Rockwell asked Burow if she had any loafers, which she did not. “So, the girl – whoever this was that I never met – she had a pair of shoes in her closet, and they were sort of loafers in the front with a strap in the back,” Burow says. “The shoe wasn’t filled in in the back. The girl had much smaller feet, way smaller than my feet, but I got my feet in them, and he just drew them in the way he wanted them to be. If you look at that picture, they looked kind of funny.”

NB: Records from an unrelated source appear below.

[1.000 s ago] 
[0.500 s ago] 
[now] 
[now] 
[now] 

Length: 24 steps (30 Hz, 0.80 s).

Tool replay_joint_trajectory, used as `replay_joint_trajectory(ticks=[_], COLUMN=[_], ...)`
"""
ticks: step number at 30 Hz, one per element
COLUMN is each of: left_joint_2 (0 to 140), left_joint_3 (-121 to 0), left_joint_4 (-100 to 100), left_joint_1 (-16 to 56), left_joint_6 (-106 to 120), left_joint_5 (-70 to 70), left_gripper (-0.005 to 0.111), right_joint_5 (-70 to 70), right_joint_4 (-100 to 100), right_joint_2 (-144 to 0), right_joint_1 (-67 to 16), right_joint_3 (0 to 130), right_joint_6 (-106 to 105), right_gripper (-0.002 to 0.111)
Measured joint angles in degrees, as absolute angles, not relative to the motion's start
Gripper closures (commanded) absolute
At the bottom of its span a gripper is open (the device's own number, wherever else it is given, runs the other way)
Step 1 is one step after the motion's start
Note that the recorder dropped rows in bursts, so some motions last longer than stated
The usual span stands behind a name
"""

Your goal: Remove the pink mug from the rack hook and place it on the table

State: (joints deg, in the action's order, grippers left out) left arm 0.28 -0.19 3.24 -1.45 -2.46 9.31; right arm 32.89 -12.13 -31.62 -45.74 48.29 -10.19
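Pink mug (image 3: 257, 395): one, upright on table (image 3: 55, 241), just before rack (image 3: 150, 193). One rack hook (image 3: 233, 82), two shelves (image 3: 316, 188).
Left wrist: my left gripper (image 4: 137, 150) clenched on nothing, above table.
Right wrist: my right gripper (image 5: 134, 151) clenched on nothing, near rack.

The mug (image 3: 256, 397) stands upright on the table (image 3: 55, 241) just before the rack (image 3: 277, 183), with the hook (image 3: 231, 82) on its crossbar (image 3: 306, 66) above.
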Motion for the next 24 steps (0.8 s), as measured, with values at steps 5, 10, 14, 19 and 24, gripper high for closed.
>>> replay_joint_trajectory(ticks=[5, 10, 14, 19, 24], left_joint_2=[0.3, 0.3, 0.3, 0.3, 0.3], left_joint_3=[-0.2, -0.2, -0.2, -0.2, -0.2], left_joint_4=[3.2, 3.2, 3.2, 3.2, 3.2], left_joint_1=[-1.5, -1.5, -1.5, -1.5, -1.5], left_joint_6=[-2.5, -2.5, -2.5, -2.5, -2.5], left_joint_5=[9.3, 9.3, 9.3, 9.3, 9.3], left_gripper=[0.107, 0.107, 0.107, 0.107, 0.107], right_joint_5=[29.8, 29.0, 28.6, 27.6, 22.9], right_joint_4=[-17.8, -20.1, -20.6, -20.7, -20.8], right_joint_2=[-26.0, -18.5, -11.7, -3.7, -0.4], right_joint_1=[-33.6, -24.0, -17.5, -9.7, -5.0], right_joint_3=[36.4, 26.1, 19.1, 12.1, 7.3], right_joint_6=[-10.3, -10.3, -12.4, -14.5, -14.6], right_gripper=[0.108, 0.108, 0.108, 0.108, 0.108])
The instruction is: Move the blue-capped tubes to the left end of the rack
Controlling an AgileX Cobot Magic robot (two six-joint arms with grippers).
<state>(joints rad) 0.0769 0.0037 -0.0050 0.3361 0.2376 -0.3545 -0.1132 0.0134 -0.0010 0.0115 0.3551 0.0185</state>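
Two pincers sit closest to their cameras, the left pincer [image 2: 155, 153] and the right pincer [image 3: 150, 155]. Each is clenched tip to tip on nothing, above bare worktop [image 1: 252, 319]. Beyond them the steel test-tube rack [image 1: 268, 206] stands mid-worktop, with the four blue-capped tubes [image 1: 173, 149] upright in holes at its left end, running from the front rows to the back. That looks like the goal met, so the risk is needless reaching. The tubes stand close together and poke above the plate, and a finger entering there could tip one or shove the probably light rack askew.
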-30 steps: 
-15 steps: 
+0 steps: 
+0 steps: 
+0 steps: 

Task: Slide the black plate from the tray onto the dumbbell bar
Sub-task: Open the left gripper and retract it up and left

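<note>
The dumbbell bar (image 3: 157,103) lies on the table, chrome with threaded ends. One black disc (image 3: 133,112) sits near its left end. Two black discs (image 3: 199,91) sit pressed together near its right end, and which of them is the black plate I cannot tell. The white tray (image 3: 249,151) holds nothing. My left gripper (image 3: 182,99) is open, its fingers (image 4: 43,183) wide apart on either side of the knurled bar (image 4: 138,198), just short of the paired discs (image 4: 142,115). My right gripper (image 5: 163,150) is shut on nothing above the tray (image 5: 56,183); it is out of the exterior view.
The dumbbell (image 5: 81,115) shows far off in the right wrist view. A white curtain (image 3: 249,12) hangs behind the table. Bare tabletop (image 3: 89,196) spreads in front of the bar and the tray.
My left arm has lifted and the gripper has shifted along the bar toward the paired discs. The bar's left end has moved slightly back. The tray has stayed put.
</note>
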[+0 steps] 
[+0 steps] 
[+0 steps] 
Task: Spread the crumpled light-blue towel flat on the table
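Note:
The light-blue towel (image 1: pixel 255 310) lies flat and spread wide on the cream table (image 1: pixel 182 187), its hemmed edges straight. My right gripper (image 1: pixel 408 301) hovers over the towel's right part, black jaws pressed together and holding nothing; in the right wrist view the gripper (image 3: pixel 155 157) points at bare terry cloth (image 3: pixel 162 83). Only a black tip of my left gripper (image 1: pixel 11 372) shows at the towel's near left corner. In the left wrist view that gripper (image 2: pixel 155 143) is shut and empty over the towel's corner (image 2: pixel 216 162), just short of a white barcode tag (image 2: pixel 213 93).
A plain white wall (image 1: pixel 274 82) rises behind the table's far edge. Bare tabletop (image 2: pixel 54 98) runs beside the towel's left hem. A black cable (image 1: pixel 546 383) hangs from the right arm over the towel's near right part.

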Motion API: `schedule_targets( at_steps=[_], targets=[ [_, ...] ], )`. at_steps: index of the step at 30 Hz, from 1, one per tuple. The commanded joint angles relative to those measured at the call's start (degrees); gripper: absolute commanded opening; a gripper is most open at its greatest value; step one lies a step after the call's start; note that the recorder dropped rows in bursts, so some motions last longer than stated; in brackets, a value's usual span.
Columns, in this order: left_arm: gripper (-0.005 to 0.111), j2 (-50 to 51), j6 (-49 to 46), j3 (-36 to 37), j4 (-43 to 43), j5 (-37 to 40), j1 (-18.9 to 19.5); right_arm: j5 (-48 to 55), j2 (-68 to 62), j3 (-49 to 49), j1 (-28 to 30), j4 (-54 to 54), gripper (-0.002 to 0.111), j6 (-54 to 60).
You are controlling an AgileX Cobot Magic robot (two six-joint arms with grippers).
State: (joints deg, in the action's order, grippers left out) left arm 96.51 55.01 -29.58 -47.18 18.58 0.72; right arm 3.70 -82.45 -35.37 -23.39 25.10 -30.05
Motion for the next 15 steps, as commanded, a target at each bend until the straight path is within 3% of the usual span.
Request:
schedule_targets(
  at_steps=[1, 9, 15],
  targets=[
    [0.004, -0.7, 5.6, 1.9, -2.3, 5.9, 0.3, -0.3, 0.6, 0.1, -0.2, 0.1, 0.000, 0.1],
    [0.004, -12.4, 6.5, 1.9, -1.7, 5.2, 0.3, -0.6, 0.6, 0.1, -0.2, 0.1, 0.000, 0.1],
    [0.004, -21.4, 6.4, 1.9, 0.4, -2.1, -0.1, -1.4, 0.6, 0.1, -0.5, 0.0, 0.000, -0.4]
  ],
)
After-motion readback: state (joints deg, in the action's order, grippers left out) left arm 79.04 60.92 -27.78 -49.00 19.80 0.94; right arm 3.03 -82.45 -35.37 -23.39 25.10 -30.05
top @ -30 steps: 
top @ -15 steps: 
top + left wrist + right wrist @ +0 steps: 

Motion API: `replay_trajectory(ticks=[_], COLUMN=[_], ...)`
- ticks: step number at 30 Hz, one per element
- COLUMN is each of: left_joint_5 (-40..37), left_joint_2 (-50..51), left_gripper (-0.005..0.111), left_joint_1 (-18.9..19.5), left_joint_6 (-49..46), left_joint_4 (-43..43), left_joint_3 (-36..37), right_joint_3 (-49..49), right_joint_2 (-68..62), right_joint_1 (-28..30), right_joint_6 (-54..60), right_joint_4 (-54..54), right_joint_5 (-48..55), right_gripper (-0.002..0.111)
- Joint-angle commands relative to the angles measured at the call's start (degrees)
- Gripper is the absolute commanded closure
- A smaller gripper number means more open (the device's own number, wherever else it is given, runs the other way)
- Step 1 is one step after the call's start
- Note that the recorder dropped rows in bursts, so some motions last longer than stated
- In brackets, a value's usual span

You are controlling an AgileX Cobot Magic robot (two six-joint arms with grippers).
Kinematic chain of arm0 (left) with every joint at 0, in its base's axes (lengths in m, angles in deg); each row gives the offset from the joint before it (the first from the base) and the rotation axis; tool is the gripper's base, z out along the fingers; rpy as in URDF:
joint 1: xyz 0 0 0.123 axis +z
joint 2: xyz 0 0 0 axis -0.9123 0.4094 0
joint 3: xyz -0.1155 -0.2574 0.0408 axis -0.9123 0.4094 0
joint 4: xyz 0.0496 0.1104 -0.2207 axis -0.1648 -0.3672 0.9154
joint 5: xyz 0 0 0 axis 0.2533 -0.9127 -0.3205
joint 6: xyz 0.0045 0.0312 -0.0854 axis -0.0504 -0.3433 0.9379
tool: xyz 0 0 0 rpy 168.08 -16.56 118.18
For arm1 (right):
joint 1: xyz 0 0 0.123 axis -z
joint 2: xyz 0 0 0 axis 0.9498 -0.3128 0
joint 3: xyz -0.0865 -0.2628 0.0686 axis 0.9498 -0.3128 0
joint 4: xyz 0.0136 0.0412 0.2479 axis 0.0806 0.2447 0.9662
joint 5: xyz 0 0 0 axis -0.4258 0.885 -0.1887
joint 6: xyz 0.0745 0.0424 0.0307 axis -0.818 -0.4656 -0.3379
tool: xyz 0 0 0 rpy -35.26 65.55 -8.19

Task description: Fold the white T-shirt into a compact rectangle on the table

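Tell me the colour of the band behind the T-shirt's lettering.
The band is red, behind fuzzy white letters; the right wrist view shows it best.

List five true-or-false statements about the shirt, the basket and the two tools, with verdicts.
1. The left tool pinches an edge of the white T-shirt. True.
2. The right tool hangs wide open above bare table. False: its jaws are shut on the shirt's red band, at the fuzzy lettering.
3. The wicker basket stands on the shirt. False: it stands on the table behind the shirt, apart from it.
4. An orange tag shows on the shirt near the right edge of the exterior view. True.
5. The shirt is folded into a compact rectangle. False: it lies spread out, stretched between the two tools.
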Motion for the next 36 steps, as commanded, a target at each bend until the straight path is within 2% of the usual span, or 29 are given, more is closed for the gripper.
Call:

Norman Rockwell Model: Cathy Burow's scrapbook page with a newspaper clipping about the shoot. Photo by Dave LaBelle.
Norman Rockwell’s model, Cathy Burow’s scrapbook page with a newspaper clipping about the shoot. Photo by Dave LaBelle.

After the Photo Shoot

Likely sensing her disappointment at not getting to keep the prom dress after the photo shoot, Rockwell and Todd took the teenager to get a hamburger on the way home. “I thought that was a big deal” Burow remembers. Todd and Rockwell each gave her $10. “I would have done it for nothing,” she says.  “I wasn’t expecting any money, but I was happy to have it.”

That was the last time she ever saw Rockwell. The two exchanged letters a couple of times. Burow says she was impressed the famous artist always responded.

Norman Rockwell Model: Cathy Burow shows one of the letters she received from Norman Rockwell on March 8, 1977. Photo by Dave LaBelle.
Cathy Burow shows one of the letters she received from Norman Rockwell on March 8, 1977. Photo by Dave LaBelle.

Once, she wrote asking him when the cover was coming out because it seemed like forever,” Burow says. She posed for the cover in the fall, likely September, so it was about six months before publication. Years later, she asked if Rockwell knew where the original painting was. He said he did not, speculating the painting was likely destroyed in one of two devastating home fires.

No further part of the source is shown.